What does that say to those of us who want to help others?
When will we:
- Be with the man or woman whose spouse has just left?
- Be with the parent whose child is broken and estranged?
- Be with the one struggling with sexual identity?
- Be with the one fighting a battle with serious illness?
- Be with the parent or spouse or child whose loved one has died?
Being with is messy. It’s uncomfortable, painful, sometimes confusing and overwhelming. But it’s the only way.
Being with doesn’t mean saying “I’ll pray for you;” it means taking someone’s hand, and blending your tears with theirs while you bring them before God.
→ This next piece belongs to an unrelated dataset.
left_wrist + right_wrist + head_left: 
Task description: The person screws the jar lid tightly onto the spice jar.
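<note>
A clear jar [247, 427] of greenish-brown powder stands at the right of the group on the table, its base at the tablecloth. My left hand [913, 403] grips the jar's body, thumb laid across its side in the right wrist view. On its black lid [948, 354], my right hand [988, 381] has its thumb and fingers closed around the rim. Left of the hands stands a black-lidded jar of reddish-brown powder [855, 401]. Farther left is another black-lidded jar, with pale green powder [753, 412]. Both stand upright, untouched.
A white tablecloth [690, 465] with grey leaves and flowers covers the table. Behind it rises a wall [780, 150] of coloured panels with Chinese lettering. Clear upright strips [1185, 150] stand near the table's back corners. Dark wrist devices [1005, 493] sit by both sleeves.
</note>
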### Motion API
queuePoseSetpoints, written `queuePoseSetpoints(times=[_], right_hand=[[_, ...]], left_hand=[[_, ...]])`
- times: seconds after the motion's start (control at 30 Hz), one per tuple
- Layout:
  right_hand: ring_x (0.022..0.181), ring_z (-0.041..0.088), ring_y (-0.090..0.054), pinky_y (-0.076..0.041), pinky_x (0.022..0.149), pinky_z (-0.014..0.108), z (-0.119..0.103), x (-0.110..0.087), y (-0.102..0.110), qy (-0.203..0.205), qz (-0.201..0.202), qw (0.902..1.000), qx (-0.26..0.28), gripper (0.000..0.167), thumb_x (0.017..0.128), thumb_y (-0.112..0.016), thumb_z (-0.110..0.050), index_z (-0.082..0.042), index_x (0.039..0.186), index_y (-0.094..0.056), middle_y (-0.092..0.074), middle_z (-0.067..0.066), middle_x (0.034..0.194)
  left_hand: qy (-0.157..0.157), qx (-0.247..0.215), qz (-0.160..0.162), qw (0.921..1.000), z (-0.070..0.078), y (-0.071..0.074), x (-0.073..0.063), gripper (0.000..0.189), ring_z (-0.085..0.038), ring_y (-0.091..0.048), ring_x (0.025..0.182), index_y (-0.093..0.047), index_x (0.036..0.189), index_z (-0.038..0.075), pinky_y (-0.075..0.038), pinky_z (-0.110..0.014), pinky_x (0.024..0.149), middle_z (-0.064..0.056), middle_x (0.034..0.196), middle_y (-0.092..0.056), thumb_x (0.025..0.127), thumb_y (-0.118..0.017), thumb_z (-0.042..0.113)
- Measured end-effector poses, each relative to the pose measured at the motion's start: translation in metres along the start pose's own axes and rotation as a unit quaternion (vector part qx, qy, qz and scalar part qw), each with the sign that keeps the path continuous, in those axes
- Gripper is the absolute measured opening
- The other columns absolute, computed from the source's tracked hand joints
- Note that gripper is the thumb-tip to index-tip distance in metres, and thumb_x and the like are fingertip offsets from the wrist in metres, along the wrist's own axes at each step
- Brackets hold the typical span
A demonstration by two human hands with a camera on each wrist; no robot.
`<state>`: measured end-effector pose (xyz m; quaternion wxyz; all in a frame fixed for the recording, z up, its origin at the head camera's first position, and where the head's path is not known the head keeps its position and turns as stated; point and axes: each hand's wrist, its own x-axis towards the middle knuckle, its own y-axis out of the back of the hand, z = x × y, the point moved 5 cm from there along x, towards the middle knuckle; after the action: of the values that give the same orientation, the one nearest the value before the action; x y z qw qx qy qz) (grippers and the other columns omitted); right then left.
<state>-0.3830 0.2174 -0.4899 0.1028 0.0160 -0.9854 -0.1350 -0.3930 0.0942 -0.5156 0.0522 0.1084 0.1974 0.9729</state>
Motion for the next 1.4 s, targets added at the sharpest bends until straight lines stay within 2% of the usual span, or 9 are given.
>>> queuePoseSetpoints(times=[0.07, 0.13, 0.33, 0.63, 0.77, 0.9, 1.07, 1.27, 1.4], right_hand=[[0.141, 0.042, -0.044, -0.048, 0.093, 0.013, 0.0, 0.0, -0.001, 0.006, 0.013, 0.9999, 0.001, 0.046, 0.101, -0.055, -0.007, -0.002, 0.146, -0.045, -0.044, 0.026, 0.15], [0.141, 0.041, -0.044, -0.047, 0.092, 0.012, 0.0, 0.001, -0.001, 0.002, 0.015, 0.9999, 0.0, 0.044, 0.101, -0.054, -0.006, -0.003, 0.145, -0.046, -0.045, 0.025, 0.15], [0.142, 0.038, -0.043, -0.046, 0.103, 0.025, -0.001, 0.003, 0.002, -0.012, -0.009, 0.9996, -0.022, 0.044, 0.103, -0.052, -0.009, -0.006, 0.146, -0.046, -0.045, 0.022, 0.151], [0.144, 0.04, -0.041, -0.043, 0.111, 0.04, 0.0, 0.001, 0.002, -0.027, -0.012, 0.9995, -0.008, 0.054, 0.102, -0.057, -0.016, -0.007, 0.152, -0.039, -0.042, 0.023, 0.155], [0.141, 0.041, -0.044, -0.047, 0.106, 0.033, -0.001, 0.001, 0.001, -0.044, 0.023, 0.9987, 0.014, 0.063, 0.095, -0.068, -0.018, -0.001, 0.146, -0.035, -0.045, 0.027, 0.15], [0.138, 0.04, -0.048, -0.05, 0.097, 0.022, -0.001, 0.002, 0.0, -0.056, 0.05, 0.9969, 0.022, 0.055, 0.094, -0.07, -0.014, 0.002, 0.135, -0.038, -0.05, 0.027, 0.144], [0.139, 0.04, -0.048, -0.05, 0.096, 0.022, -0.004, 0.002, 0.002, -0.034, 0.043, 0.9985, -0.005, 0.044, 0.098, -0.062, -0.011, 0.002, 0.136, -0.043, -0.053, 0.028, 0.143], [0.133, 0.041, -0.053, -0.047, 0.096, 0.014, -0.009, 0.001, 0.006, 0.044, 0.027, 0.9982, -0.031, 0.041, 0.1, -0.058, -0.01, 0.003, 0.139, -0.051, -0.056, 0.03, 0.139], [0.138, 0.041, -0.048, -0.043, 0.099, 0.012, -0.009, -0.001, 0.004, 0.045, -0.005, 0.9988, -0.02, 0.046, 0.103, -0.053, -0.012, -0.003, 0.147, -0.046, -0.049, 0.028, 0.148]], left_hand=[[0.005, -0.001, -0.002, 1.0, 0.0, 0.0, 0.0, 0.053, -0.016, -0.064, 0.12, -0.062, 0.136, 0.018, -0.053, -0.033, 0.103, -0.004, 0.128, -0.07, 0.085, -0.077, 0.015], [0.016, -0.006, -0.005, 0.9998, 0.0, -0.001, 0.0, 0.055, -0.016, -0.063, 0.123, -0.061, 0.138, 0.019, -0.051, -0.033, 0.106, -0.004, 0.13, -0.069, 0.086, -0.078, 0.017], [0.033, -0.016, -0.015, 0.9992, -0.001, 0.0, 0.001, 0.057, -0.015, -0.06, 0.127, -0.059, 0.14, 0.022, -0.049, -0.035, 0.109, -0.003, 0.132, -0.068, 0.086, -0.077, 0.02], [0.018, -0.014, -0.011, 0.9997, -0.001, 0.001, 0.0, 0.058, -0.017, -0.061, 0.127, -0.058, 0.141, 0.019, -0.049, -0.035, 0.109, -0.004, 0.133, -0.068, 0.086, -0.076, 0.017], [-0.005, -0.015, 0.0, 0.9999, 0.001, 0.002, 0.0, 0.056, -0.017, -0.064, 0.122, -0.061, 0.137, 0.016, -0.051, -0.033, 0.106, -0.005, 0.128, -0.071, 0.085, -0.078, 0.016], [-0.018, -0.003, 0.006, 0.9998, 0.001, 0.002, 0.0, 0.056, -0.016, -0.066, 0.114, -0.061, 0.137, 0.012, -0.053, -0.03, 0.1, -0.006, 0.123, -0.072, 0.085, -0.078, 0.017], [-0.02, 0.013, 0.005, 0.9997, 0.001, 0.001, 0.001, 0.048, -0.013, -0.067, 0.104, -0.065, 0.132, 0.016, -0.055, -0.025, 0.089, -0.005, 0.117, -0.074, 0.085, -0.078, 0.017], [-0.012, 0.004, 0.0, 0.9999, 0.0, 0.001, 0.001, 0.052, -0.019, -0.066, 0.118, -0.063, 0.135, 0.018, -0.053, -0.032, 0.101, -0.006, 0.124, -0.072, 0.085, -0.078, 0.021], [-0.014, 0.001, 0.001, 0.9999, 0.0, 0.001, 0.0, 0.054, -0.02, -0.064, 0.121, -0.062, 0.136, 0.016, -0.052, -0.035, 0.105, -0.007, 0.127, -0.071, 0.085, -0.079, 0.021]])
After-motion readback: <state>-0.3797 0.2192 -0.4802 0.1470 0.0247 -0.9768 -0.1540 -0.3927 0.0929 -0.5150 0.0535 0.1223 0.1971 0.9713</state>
Instead of saying “God’s word has the answer,” it means calling or texting them at odd times until they truly get the message that you want to hear from them when they are struggling. Rather than saying “Go to church,” it means saying “I’ll pick you up and we can sit together. Then we’ll go for coffee and you can talk if you want.”
If you’re one of those who is struggling, you know how important it is for someone to be with you, not just to speak at you.
And if you’re one who wants to care, you know how intimidating it can feel to risk truly being with someone in need.
In times of need people often need “God with skin on,” a human being who can be “God in the flesh” to them at that moment.
No, we won’t do it perfectly. But until and unless we risk truly being WITH people in need, real transformation, healing, and growth will not happen.
Those who are struggling cannot remain where they are. God is the Healer. Jesus is the Savior. Transformation must happen. But the way it happens is God With Us – and through you and me being the intermediate step of “God with skin on” for those who need it.
Will you be “God with skin on” for someone today? Will you help them experience God With Us?